The National Renewable Energy Laboratory (NREL) has provided an update on its ongoing exploration of using artificial intelligence for data center operations.
In partnership with HPE, the lab has been rolling out AI Ops across its Energy Systems Integration Facility, the world's most efficient data center.
Preparing for exascale data center management
When we talked to HPE about the effort last year, the project was still in its early days.
“We formed a team to do a very deep analysis and design of what is needed to build an exascale system that is really usable and operational in a real world environment,” Mike Vildibill, at the time HPE’s VP & GM of high performance networking, said.
“We need to manage and monitor this thing, we have to collect this much data from each server, every storage device, every memory device, and everything else in the data center. We've got to put it in a database. We've got to analyze it, and then we’ve got to use that to manage, monitor, and control the system.”
They found that the management of an exascale system would itself need a ~200 petaflops supercomputer to run. “Okay, so we’ve stumbled across a real problem," Vildibill said.
“We realized we needed AI Ops on steroids to really manage and control - in an automated manner - a big exascale system."
The company partnered with NREL on a three-year study to test AI Ops on its comparatively smaller supercomputers, with the 8 petaflops Eagle serving as NREL's flagship deployment.
Designed for 10MW, the current system capacity is 5MW, but typically consumes 2MW.
To get closer to the experience of a 1,000+ petaflops machine, the team expanded the data the site produced. “Like for example, if one sensor gives one data point every second, we want to go in and tweak it and have it do a 100 per second," Vildibill said.
"Not that we need 100 per second, but we're trying to test the scalability of all the infrastructure in planning for a future exascale system."
NREL’s sensors measure not only power consumption from IT equipment, but also metrics about network use, storage, various system components (such as temperature, pressure, flow rate, valve states, fan speeds), as well as external environmental conditions. Altogether, the system records one million metrics per minute.
Now, in a report funded by both the Department of Energy and HPE, NREL has detailed how that first year has gone.
"Such a large volume and velocity of data requires a system that can effectively handle millions of simultaneous data streams but is also resilient to downtime and lags in reporting," the paper states.
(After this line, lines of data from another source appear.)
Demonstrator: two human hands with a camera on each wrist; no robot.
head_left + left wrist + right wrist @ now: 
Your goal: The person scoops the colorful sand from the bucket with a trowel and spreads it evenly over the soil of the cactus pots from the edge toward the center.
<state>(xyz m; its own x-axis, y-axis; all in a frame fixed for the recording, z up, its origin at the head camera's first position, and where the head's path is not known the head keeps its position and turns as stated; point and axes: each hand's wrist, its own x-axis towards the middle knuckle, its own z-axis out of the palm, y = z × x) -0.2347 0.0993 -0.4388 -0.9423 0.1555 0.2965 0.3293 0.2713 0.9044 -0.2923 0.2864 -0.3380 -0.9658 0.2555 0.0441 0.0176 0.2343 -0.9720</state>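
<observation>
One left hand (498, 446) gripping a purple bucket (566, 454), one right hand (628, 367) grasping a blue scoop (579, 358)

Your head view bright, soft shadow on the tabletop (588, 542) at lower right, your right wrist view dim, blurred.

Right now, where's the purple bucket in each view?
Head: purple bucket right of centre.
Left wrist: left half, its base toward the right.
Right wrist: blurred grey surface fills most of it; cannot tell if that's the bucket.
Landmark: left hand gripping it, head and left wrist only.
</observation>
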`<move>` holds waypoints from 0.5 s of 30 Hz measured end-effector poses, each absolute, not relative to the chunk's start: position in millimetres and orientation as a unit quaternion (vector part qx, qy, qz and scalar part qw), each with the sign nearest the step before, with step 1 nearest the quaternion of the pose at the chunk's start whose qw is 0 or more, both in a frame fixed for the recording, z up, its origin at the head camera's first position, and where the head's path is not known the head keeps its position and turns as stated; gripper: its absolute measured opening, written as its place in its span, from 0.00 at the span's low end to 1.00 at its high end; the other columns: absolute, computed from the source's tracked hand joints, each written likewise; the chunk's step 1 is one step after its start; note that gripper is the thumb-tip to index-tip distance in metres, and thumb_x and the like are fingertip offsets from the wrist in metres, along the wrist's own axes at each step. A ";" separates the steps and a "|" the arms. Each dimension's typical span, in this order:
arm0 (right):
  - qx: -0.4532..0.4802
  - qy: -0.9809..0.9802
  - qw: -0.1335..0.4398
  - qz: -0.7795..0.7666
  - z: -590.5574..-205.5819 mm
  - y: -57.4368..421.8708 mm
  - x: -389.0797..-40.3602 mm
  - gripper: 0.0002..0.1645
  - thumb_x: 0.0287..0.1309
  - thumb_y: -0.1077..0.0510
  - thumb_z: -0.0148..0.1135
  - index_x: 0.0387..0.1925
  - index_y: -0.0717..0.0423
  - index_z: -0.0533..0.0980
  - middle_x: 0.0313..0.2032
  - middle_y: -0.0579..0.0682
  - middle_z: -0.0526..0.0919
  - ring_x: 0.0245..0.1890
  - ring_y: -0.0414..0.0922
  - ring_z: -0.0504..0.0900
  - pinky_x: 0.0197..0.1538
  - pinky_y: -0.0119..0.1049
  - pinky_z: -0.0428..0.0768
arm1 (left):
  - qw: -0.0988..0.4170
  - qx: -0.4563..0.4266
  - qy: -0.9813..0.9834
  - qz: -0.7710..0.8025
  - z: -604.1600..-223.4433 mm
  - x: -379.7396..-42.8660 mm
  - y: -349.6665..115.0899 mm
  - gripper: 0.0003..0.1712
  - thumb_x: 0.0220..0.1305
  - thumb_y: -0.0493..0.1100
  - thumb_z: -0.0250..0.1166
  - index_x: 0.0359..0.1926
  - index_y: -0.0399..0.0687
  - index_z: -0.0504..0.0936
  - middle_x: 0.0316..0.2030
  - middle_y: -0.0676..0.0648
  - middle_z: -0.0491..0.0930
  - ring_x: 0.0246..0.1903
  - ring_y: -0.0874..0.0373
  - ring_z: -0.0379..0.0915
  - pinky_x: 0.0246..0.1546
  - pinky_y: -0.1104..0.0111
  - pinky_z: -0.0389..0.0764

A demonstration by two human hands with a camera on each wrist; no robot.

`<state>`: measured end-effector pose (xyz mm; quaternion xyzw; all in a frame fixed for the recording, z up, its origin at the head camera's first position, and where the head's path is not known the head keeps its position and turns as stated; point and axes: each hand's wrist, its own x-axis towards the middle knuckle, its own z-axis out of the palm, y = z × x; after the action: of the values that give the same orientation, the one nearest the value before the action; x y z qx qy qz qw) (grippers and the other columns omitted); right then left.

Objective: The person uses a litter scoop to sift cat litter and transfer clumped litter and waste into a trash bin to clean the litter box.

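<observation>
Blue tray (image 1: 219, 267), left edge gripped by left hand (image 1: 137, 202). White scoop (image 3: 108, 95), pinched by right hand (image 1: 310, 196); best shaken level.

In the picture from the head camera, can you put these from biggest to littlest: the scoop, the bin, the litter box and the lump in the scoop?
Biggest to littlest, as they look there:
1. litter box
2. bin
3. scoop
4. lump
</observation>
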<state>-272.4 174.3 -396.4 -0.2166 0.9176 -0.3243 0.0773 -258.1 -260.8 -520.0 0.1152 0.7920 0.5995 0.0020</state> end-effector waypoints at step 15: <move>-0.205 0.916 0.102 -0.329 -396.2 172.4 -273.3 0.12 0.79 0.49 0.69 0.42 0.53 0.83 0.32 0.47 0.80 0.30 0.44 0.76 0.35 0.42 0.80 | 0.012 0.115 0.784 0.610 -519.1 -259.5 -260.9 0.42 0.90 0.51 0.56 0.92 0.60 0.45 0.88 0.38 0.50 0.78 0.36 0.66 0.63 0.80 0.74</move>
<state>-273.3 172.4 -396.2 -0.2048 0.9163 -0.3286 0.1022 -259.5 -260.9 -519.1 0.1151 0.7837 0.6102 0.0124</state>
"The data architecture design for the collection of data in the ESIF data center, therefore, considers the data sources, data frequencies, the movement of data, and the eventual storage and use of the data. The goal of the data collection architecture is to provide a scalable infrastructure suitable for collecting, managing and processing streaming data from multiple heterogeneous data sources."
In June, the ESIF data center began using this data for anomaly detection. "In support of operational resiliency, the streaming data and analytics platform was initially deployed with a pipeline for detecting anomalies in the cooling infrastructure using historical and real-time data from the Eagle supercomputer and the ESIF data center," the paper notes.
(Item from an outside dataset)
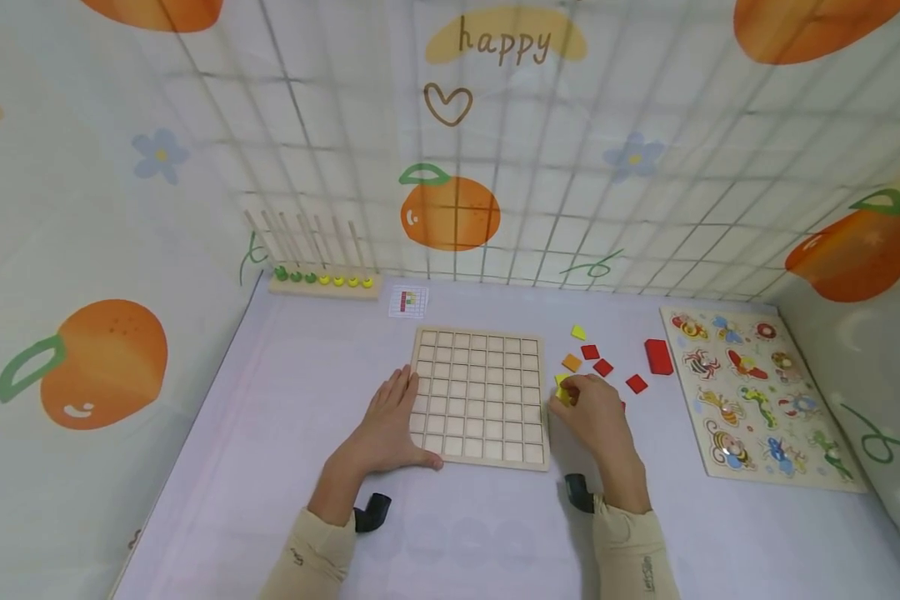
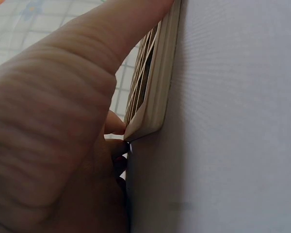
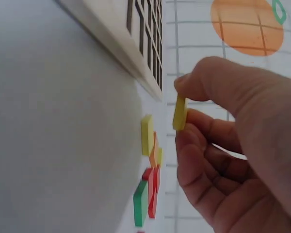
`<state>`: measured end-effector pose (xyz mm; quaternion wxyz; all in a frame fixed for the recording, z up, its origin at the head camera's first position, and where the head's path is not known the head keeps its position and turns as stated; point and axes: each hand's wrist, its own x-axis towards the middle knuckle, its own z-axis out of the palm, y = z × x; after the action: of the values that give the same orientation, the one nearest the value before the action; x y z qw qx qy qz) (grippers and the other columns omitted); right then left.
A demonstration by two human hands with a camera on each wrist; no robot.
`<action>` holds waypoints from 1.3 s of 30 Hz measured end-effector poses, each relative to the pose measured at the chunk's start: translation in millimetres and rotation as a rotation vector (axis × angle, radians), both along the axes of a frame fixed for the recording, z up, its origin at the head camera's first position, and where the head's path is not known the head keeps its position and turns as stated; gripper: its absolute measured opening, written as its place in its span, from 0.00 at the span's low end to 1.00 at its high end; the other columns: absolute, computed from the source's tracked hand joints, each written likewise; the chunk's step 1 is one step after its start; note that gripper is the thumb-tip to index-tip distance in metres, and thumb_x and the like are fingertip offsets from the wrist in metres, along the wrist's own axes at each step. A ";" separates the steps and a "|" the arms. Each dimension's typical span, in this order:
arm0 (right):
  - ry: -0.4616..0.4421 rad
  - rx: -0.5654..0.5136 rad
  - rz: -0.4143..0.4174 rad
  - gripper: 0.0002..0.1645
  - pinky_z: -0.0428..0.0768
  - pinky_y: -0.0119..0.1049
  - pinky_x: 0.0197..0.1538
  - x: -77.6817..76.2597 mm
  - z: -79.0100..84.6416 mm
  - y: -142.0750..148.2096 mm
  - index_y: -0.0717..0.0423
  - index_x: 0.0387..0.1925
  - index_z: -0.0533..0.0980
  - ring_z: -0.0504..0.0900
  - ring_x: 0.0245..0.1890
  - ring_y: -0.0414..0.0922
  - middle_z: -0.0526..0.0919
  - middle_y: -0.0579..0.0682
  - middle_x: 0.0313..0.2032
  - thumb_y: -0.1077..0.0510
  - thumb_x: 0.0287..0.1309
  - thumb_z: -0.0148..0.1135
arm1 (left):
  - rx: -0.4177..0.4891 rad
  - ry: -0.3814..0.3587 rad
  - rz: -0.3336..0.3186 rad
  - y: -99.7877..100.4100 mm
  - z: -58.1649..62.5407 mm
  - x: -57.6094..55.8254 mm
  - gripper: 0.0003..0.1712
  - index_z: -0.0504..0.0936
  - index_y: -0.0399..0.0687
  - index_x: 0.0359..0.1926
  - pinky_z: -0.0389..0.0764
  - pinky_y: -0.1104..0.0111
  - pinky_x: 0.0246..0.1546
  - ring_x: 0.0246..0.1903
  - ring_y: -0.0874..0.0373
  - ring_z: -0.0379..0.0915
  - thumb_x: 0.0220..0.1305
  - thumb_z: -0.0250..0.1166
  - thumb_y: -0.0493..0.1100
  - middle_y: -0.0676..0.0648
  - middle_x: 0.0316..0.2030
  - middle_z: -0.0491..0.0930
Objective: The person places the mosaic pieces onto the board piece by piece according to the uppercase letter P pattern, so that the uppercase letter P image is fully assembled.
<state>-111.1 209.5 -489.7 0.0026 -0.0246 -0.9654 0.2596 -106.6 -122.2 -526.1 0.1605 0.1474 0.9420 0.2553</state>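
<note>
A wooden grid board (image 1: 480, 331) with square cells lies on the table. My left hand (image 1: 386, 421) rests at its near left corner, fingers straight along the left side and thumb along the near edge. In the left wrist view the thumb touches the board's rim (image 2: 160, 97). Right of the board, my right hand (image 1: 596, 417) pinches a yellow square tile (image 3: 180, 112) between thumb and fingertips, raised above the table. Below it on the table lie another yellow tile (image 3: 147, 136) and a green tile (image 3: 140, 204), which the right hand hides in the head view.
Several loose tiles, among them an orange tile (image 1: 572, 362) and a red tile (image 1: 637, 384), lie right of the board. Farther right are a red block (image 1: 657, 357) and an insect puzzle board (image 1: 765, 392). Behind stand a pegged bead rack (image 1: 326, 287) and a small pattern card (image 1: 408, 302).
</note>
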 end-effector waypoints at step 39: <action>-0.091 0.035 0.373 0.15 0.82 0.42 0.49 -91.4 -5.6 -66.8 0.59 0.48 0.84 0.80 0.41 0.47 0.84 0.52 0.40 0.54 0.64 0.67 | 0.009 0.012 0.007 2.4 2.1 0.8 0.87 0.39 0.39 0.81 0.41 0.47 0.81 0.82 0.44 0.26 0.34 0.81 0.75 0.40 0.82 0.33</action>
<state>-202.5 142.7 -495.3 -0.0886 0.1429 -0.9568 0.2372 -105.7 -119.8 -524.0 0.1533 0.1462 0.9422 0.2594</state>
All the data makes it hard for dashboards to capture all that is happening within a facility in a way that is consumable by humans. "This stems from the large number of simultaneous data streams that require monitoring as well as the compounding impacts of a large number of potential adjustments that can be made to nearly every device in the facility cooling system to achieve optimal system performance," the paper says.
"The [Advanced Computing Operations] team has also found that set-points, alarms, and dashboards are not always sufficient to identify anomalies in the system."
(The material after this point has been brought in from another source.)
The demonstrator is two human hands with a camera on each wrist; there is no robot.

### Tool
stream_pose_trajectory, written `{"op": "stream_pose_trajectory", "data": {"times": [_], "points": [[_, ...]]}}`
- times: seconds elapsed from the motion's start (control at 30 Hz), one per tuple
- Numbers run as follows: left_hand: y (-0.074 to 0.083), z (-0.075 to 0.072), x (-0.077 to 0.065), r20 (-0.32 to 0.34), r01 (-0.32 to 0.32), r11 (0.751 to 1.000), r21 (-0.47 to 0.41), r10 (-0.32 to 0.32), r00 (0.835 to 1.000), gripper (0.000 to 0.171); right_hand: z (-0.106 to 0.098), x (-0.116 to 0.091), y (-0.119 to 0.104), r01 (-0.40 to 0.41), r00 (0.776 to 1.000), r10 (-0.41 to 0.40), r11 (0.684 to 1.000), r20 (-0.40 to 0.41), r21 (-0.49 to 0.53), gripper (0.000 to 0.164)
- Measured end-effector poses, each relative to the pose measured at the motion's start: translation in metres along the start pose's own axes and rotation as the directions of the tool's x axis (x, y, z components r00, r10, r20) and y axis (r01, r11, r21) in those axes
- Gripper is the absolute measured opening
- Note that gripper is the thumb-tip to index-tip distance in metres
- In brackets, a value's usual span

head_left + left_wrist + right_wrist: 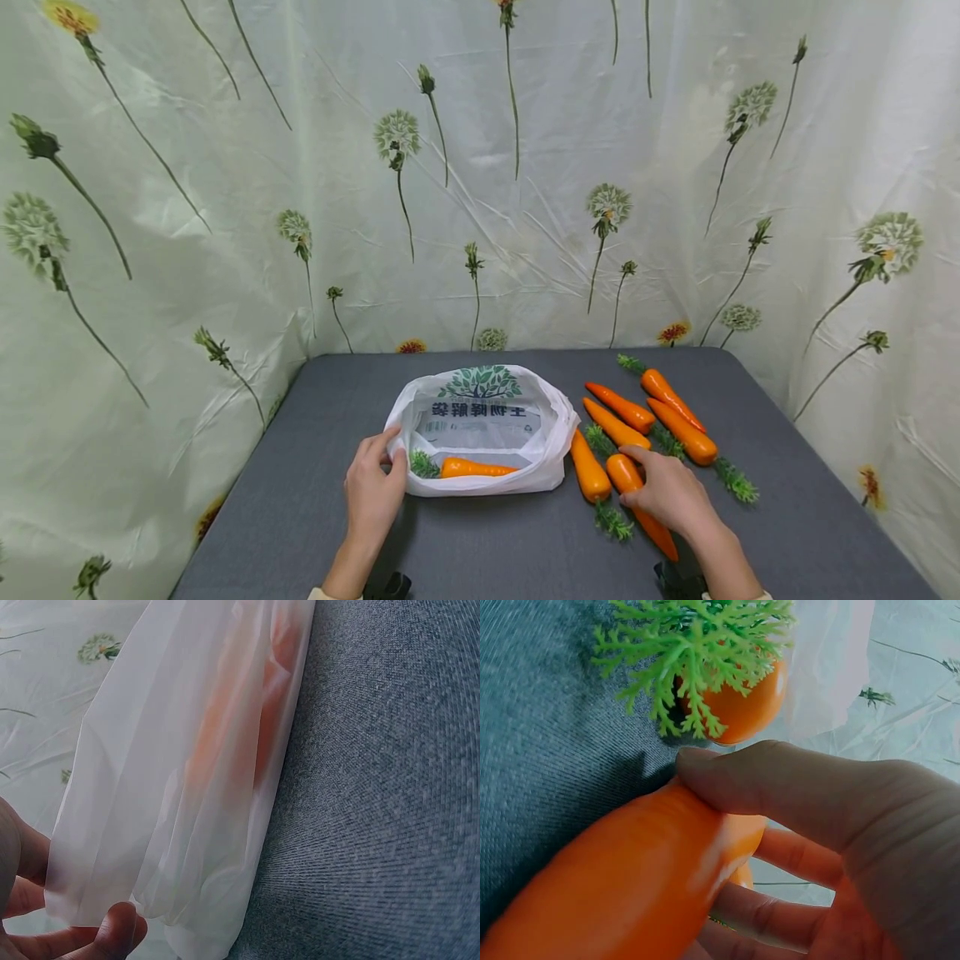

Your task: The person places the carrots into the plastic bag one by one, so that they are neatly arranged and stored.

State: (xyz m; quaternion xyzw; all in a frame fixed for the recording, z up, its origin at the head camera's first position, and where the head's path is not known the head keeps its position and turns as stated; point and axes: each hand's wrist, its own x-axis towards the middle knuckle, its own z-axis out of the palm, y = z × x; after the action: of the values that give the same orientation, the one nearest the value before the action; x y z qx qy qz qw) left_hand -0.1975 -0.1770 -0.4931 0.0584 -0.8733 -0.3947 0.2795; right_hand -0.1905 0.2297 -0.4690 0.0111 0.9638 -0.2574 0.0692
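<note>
A white plastic bag [558, 475] with a green tree print lies with its mouth spread wide. Inside it rests an orange carrot [476, 468] with a green leafy top [423, 464]; in the left wrist view the orange shows dimly through the bag wall [105, 825]. My left hand [375, 483] pinches the left edge of the bag's mouth between thumb and fingers. To the right of the bag, my right hand [663, 492] grips a carrot [654, 527] near its thick end, thumb on one side and fingers on the other; its tip points toward me.
Beside the bag's right side lies another carrot [588, 471], its leafy top [613, 521] close to the right hand. Several more carrots [682, 429] lie farther back on the right of the grey table [480, 550]. A flowered curtain [450, 292] hangs behind the table.
</note>
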Motion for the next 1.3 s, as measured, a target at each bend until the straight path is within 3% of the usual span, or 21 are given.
{"op": "stream_pose_trajectory", "data": {"times": [0.3, 0.63, 0.8, 1.07, 1.3], "points": [[0.000, -0.001, -0.001, -0.005, 0.001, 1.000, 0.005, -0.001, 1.000, 0.035, -0.002, -0.002, -0.002, 0.001, 1.000, -0.001, 1.000, 0.001, 0.012, 0.077], [-0.001, -0.003, -0.002, -0.028, -0.018, 1.000, -0.005, 0.018, 0.999, 0.034, -0.009, -0.001, -0.007, 0.079, 0.995, -0.078, 0.997, -0.055, 0.011, 0.080], [0.000, -0.002, -0.002, -0.020, -0.009, 1.000, -0.002, 0.009, 1.000, 0.034, -0.014, -0.003, -0.010, 0.060, 0.997, -0.059, 0.998, -0.049, 0.016, 0.079], [0.001, 0.009, 0.002, -0.016, -0.051, 0.998, -0.031, 0.051, 0.999, 0.034, -0.027, -0.011, -0.008, 0.033, 0.998, -0.031, 0.999, -0.061, 0.030, 0.077], [-0.002, 0.003, -0.001, 0.003, 0.003, 1.000, -0.019, -0.003, 1.000, 0.034, -0.029, -0.009, -0.016, 0.091, 0.990, -0.089, 0.996, -0.112, 0.016, 0.074]]}}
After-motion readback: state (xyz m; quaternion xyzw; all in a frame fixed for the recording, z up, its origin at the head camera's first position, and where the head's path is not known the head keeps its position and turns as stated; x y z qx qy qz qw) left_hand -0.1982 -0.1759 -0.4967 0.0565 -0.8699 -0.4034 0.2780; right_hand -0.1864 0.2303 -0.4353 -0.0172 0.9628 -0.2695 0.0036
Previous outages and issues at the site were used to help the AI system, and highlighted the issue with relying on people to spot problems.
A problem with Cooling Distribution Units "went unnoticed for many months," with the data on what went wrong used to train the AI Ops system.
"In 2015, a 3-way valve failure that led to system shut down did not appear to be a high priority item to monitor but caused NREL to lose 20,000 node-hours in the shutdown," the researchers said.
"Motivated by this work, a key ongoing priority is automation around the monitoring and selection of sensors. This is a fundamental paradigm shift in how dashboards are built and used, allowing data center operators to monitor everything and focus on key anomalous events."
Along with anomaly detection, the streaming data architecture "has also allowed NREL researchers to investigate the power footprint of individual jobs on Eagle and their associated cooling resource requirements.
"Current research being undertaken at NREL in collaboration with HPE as part of the AI Ops project seeks to extend the use case of power usage prediction and to build a prototype implementation."
To help others carry out similar work, NREL has released a dataset of three months of job data and derived node level power metrics per job.
So far, the AI Ops system has not had a profound impact on the power usage effectiveness, with ESIF reporting a PUE of 1.06 - in line with what it usually reports, but below its best of 1.032 in 2017.
This year, the NREL AI Ops software is expected to begin doing predictive maintenance and more hands-on PUE optimization. Future updates in 2021/2022 will add root-cause analysis.
With the data gathered by the program, NREL also plan to develop a model for prediction or forecasting PUE weeks or months ahead.
"Taken together, these efforts will inform future supercomputer procurement efforts as to the type of resources that are used, how efficiently they are used, and ways that the NREL HPC community can improve its practices and help steer advancement in the design and widespread adoption of energy-efficient data center practices, significantly decreasing the carbon cost of leadership-class computing while also reducing maintenance costs and improving system reliability. "